Let’s use what we’ve learned about regression to look at how these concepts can be applied to data in R. As highlighted by the tweet above, regression is a tool we can use to understand the world we live in – but we should never abstract it from our subject matter knowledge or stop questionning alternative explanations (as a side note, I highly recommend following @EpiEllie on twitter… it’s 🔥 💯 🔥 💯 and perfect for procrasti-learning)

Simulate some data


If you’re feeling up to it, follow the guidelines below to generate some data. If not, take a look at the solution and skip to the next section. Let’s generate some sample data, which we will use to estimate parameters of a linear model using ordinary least squares (OLS). Create a function called generate_data() that takes in a single argument, n, which represents the sample size of our simulated data. In this function:

  1. Draw the variables for age, income, and bwt (birthweight) according to the expressions given below.
  2. Return age, income, and bwt in a data frame object.

\[\begin{align*} \texttt{age} &= \text{Uniform}(min = 25, max = 60) \\ \texttt{income} &= (\texttt{age} \times 500) \\ &\ \ \ \ \ \ \ + \text{Beta}(shape1 = 2, shape2 = 3.46, ncp = 0) \times 100000 \\ &\ \ \ \ \ \ \ - 15000 \\ \texttt{bwt} &= 2450 + (\texttt{income/1000}) \times 14 \\ &\ \ \ \ \ \ \ - (\texttt{age} \times 2) + \text{Normal}(mean = -100, sd = 100) \end{align*}\]

The runif() function in R draws realizations of the Uniform distribution, the rbeta() function draws realizations of the Beta distribution, and the rnorm() function draws realizations of the Normal distribution.

Set the random seed to 1, i.e. (set.seed(1)). Using the generate_data() function you just created, draw n=1000 observations and assign the data to a data.frame object called dat.

Choose a statistical model


Take a look at the variables found in dat, using the summary() function. Examine the first 6 rows of the data using the head() function. Create a scatter plot with dat$age on the x-axis and dat$bwt on the y-axis, using the plot() function.

In this case, does a linear relationship between age and bwt seem reasonable?

OLS Part 1: Implement using lm()


The lm() function in R estimates parameters from linear models using ordinary least squares. There are two main structural arguments for this function, formula, and data.

  • The data argument is straightforward, and should be a data.frame object that holds your variables.
  • The formula argument should be formatted as: outcomeVar ~ explanatoryVar, and tells R which variable is the outcome and which are covariates (separated by the “~” symbol).

For example, we call the function and assign it to the object, fit.object below.

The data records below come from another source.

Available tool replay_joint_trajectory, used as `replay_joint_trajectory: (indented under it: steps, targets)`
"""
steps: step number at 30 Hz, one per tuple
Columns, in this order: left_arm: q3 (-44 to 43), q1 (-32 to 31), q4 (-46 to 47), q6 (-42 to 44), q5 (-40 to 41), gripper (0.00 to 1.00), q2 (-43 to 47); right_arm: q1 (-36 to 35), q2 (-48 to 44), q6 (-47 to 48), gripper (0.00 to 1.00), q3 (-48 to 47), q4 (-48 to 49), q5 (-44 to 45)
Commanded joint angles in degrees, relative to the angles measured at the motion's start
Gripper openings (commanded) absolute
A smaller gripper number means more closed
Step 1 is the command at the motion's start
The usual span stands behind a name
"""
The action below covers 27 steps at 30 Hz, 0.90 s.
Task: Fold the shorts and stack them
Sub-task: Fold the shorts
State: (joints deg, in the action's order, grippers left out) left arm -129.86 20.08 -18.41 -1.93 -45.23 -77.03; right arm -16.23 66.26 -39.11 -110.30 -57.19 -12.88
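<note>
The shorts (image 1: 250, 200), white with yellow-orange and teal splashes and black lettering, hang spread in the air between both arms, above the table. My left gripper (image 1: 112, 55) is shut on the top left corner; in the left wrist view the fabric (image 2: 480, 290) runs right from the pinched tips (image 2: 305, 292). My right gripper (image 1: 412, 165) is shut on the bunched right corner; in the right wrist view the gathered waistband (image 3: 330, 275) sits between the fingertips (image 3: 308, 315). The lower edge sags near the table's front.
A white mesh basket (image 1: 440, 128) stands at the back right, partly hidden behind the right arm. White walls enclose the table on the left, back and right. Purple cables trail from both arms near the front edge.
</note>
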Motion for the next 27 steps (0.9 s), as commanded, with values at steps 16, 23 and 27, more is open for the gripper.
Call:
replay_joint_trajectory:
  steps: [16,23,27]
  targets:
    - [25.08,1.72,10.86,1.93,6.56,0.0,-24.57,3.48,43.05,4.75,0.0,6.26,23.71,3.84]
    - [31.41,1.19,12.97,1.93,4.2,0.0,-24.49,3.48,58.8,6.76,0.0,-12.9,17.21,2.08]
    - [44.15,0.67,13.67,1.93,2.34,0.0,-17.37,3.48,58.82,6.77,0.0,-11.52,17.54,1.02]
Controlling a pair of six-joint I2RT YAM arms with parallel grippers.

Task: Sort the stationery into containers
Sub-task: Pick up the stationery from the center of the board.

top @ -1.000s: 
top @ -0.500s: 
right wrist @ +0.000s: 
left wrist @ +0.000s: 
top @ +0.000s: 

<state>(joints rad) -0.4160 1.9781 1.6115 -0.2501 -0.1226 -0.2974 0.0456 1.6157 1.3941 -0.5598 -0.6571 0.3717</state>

When we call the summary() function on our fit.object, R returns useful information about the procedure and presents some key results.

fit.object <- lm(outcome ~ exposure + covariate1 + covariate2 ..., data = mydata)
summary(fit.object)

Using the lm() function, estimate the parameters from a regression model with OLS with birthweight (bwt) as the outcome and age as the single covariate. Assume a linear relationship between birthweight and age. Assign the results from this procedure a new object, ols.fit, then call summary() on this new object.

What do you conclude about the relationship between age and birthweight? How do you interpret the coefficient for age?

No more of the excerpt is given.